Problem:
The lines to repeat are those below from the one containing "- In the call" down to the one containing "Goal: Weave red", both included; reproduce them exactly and nothing else.

Stored items from a collection
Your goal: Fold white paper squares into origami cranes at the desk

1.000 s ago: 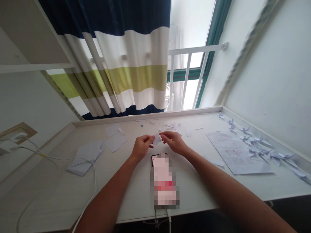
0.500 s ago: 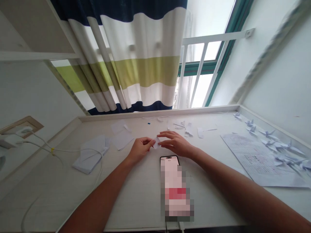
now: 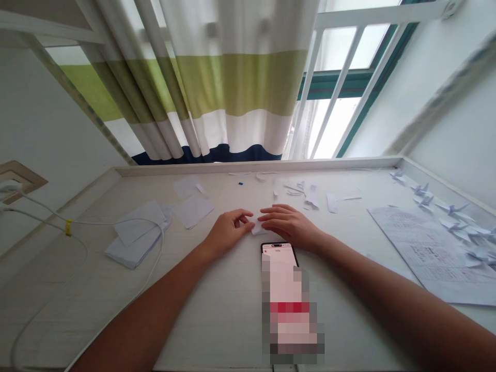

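Note:
A small folded piece of white paper (image 3: 259, 228) lies on the white tabletop between my two hands. From the left, my left hand (image 3: 229, 230) reaches it; the thumb tip rests at the paper's edge while the index finger is lifted apart from the thumb. My right hand (image 3: 290, 225) is on the other side, palm down with fingers stretched out, its fingertips at the right edge of the paper. Those fingers hide part of the sheet. Just below the paper lies a phone (image 3: 289, 279) with a lit, partly blurred screen.
Paper sheets (image 3: 135, 232) are stacked at left, crossed by a white cable (image 3: 160, 248). Squares (image 3: 192, 211) and scraps (image 3: 311, 196) of paper lie toward the back. At right are a written sheet (image 3: 422, 253) and several folded paper cranes (image 3: 452, 208). A raised rim (image 3: 256, 166) edges the table.
The view has tilted down. My left thumb and index finger, earlier pinched on the small paper, have parted, and the paper now lies flatter on the table. My right hand stays beside it.

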The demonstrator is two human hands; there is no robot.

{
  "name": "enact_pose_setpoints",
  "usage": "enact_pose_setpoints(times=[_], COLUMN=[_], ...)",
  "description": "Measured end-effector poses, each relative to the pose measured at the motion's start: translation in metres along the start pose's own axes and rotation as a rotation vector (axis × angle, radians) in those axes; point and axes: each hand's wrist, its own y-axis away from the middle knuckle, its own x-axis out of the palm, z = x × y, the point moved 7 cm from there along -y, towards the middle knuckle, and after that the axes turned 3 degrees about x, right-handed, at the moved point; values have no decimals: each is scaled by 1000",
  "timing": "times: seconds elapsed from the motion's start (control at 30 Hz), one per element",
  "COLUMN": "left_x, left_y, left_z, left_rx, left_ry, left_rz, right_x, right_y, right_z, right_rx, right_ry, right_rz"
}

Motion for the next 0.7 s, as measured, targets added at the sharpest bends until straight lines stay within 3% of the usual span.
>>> enact_pose_setpoints(times=[0.13,0.4,0.7], left_x=[-1,8,15], left_y=[3,11,17], left_z=[-8,-19,-23], left_rx=[50,65,122], left_ry=[-185,-301,-478], left_rz=[-7,65,-27], right_x=[5,8,8], right_y=[0,-2,-3], right_z=[-12,-18,-21], right_rx=[106,176,250], right_ry=[-85,-221,-250], right_rz=[28,88,71])
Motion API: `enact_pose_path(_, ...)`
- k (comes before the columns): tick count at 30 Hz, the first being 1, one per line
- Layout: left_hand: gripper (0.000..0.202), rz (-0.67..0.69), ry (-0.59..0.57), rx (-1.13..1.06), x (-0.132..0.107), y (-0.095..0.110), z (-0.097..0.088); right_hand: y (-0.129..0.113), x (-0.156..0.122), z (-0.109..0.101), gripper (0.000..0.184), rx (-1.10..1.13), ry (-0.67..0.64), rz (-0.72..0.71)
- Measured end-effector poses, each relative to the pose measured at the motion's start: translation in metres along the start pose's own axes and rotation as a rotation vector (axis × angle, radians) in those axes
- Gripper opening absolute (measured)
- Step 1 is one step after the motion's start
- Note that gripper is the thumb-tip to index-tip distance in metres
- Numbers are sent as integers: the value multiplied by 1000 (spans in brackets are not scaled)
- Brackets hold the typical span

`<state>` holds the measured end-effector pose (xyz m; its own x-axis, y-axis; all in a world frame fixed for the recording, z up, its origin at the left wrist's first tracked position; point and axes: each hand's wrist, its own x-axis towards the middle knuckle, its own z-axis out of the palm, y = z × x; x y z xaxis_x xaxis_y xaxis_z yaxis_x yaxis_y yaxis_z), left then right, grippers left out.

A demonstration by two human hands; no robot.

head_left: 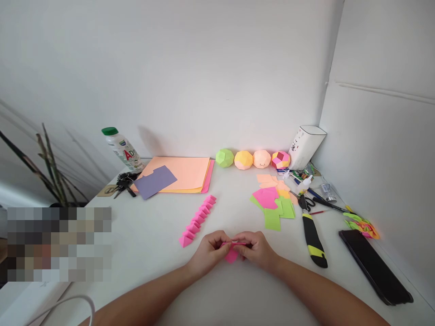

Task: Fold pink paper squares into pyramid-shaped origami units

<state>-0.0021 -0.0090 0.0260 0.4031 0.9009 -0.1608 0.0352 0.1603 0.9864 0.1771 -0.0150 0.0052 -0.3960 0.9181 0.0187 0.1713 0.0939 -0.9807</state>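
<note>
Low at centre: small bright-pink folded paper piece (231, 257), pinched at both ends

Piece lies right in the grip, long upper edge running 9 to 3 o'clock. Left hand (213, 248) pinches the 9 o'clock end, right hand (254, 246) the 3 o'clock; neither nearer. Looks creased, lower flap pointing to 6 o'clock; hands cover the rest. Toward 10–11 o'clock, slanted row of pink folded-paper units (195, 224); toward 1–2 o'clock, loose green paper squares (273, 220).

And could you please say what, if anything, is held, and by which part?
The left hand and right hand pinch a pink paper piece along its upper edge.
</note>
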Motion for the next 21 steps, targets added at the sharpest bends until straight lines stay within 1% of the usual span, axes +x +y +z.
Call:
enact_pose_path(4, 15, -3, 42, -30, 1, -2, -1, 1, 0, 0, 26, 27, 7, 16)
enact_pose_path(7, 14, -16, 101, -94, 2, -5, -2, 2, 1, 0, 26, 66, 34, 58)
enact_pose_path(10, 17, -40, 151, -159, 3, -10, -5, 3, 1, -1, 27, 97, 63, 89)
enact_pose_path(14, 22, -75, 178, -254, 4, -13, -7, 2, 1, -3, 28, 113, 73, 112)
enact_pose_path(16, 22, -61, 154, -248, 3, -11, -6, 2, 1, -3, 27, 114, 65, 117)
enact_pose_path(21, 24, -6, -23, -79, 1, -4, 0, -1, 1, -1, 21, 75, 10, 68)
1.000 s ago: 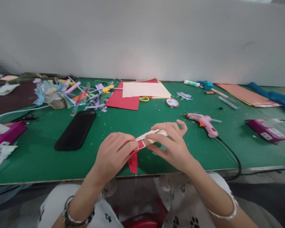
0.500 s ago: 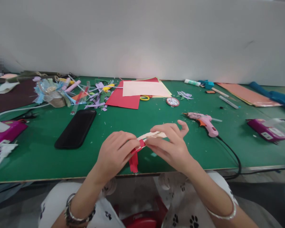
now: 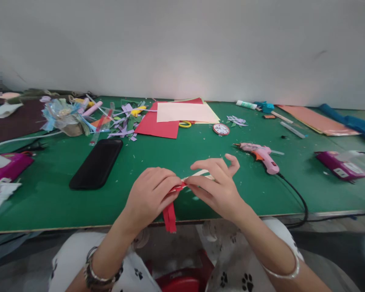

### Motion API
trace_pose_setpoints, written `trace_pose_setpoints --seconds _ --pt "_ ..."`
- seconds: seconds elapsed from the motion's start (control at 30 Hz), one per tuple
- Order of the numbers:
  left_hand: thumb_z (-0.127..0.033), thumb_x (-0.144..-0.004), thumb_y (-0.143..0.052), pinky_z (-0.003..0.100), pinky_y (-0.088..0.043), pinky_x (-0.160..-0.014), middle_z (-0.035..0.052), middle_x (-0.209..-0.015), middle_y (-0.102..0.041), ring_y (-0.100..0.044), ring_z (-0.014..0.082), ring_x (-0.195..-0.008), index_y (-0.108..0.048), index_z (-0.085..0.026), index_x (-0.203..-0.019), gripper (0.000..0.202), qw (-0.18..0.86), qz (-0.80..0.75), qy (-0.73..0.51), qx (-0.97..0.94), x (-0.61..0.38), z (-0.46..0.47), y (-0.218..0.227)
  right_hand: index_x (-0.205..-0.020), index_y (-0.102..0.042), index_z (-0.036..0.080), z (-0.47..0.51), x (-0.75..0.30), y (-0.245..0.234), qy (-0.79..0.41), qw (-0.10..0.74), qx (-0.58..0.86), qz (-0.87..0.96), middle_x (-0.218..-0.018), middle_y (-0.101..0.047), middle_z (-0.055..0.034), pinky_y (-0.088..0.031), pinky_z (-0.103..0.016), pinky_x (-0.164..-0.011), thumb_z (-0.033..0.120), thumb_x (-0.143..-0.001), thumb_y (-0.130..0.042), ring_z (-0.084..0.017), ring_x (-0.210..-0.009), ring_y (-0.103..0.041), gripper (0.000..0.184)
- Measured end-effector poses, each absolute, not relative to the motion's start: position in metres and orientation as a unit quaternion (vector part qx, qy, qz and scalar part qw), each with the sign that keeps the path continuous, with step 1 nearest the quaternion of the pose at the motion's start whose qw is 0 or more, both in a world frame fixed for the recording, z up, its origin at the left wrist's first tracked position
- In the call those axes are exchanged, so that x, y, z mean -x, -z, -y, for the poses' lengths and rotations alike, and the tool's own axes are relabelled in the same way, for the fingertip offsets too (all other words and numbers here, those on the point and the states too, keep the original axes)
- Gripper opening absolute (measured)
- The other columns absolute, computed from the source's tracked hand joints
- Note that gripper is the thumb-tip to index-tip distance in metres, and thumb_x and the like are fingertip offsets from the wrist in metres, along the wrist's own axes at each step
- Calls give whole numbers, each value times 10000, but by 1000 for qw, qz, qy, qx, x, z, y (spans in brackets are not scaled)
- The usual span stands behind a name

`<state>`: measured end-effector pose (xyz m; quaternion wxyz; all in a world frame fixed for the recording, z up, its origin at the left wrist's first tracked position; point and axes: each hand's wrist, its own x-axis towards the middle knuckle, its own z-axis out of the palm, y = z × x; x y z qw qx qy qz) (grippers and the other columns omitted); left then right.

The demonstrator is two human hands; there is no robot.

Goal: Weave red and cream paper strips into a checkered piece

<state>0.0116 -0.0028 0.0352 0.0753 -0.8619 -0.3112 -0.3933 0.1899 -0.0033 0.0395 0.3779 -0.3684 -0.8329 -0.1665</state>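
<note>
My left hand and my right hand meet above the near edge of the green table. Both pinch the same small paper piece where a red strip and a cream strip cross. The red strip hangs down from my left fingers past the table edge. The cream strip runs up to the right under my right fingers. My right little finger sticks up free.
A black phone lies left of my hands, a pink glue gun with its black cable to the right. Red and cream sheets, yellow scissors, paper scraps and a round tin sit further back. Purple devices lie at both sides.
The hands have shifted slightly together; the cream strip now lies flatter and more hidden under my right fingers, and the red strip hangs a little lower.
</note>
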Motion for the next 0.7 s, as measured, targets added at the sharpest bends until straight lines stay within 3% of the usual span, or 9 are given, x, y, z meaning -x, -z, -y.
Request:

Solution to the exercise:
- In the call those axes are exchanged, so that x, y, z mean -x, -z, -y, for the poses' lengths and rotations alike, and the tool's own axes are relabelled in the same way, for the fingertip offsets too (all other words and numbers here, those on the point and the states too, keep the original axes)
- Gripper opening absolute (measured)
- The other columns absolute, computed from the source's tracked hand joints
- Note that gripper is the thumb-tip to index-tip distance in metres, and thumb_x and the like are fingertip offsets from the wrist in metres, along the wrist's own axes at each step
- Calls give whole numbers, each value times 10000, but by 1000 for qw, qz, qy, qx, x, z, y (spans in brackets are not scaled)
- The usual span stands behind a name

`<state>`: measured end-effector pose (xyz m; quaternion wxyz; all in a world frame fixed for the recording, z up, its origin at the left wrist's first tracked position; point and axes: each hand's wrist, its own x-axis towards the middle knuckle, its own z-axis out of the palm, y = z × x; x y z qw qx qy qz) (grippers and the other columns omitted); left then right.

The demonstrator is two human hands; there is no robot.

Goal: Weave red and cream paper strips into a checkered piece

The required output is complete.